The Past: The Things We Thought We Buried Rule Us From the Grave

February 3, 2021

Photo by Chris Hardy on Unsplash

The Past: The Things We Thought We Buried Rule Us From the Grave

By Joel Levin

The sins of Donald Trump are, and have been without his many daily additions, too long to list. One of these often left in mentioned is that, by his very presence and the words he then utters or tweets, he causes other Republicans, even Republicans otherwise intelligent, reasonable, and careful, to say things that are ridiculous.

Take Senator John Cornyn of Texas, until this week the Senate Majority Whip, arguing against impeaching Donald Trump now that he has left office. Cronyn said: “Keyword is ‘precedent’. If it happens to President Trump, the precedent will be applied to future, former Presidents. A bad idea.” Presumably, the implied threat here is that impeaching Donald Trump after he has left office could lead to the imminent cascade of impeachments of other former presidents in two years or four years if the Republicans capture the two houses of Congress.
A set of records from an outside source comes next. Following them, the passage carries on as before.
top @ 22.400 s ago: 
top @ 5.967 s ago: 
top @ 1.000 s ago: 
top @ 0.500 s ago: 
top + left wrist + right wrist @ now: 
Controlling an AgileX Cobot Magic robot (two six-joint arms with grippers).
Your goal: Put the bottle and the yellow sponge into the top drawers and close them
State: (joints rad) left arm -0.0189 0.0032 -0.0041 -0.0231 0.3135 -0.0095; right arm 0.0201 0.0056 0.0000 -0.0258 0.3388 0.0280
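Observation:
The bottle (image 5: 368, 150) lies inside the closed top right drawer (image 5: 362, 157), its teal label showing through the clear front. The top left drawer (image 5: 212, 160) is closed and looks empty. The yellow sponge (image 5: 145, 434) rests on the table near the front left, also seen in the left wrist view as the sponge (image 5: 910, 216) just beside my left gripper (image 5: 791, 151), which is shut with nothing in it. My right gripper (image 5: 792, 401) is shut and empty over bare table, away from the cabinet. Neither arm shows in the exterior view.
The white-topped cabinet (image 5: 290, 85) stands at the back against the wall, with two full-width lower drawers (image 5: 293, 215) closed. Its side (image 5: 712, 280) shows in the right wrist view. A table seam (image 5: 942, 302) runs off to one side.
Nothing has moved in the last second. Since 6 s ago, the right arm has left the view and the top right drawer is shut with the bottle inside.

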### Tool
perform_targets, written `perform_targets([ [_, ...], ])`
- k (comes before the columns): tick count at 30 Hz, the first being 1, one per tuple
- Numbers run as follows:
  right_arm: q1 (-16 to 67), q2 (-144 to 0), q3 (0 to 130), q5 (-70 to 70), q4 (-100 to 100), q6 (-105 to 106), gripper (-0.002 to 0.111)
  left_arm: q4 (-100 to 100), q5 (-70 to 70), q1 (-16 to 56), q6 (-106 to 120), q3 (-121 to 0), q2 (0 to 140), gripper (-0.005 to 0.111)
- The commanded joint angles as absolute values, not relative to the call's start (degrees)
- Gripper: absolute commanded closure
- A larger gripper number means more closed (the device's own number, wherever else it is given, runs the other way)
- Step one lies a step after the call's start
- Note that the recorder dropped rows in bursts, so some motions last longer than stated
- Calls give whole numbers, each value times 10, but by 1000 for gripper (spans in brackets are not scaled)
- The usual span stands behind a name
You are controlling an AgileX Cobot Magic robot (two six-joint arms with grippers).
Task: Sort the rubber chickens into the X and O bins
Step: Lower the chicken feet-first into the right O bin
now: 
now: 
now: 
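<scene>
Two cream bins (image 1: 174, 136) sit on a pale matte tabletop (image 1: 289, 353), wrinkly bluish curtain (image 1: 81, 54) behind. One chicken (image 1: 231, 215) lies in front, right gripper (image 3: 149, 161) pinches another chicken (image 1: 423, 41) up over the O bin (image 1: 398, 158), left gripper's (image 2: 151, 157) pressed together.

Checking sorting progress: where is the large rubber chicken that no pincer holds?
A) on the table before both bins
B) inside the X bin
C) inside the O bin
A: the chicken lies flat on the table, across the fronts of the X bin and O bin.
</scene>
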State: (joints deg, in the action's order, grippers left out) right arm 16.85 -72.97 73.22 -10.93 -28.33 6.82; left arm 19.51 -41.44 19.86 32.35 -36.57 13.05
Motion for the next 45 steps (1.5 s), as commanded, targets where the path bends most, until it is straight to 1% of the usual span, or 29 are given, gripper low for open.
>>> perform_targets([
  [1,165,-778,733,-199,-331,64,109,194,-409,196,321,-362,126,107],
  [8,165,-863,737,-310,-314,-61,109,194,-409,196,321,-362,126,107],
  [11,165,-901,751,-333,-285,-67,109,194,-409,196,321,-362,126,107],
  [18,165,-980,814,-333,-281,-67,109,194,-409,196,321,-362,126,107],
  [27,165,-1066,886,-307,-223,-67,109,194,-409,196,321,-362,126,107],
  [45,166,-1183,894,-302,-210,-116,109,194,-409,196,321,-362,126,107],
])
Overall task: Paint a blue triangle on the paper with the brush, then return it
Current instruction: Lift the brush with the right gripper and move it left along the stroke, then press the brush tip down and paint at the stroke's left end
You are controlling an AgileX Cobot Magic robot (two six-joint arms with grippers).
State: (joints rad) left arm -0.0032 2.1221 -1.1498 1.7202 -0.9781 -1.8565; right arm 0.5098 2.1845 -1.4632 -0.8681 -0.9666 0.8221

One wonders who he is talking about as to the former presidents. Trump aside, there are exactly four: Presidents Carter, Clinton, Bush, and Obama. Under the 22nd Amendment to the United States Constitution, Section 1: “No person shall be Elected to the office of the President more than twice.” That means there is nothing that impeachment, except for removing a few trappings of office (pension, travel allowance and Secret Service, all relatively small and small-minded matters when compared to the cost and monumental nature of the Senate shutting down to conduct a trial), can do to the two-term Presidents Clinton, Bush, or Obama. Perhaps it was the 96 year-old, single-term President Jimmy Carter, too senior and frail to make it to the Inauguration, resting at home, that Cronyn had in mind, although that seems remarkable. President Carter has expressed no interest in engaging in a long and grueling campaign four years from now when he is 100 (or 104 if he waits out his fellow Democrat, President Biden). But should Senator Cronyn’s idiosyncratic worries concern us in other ways?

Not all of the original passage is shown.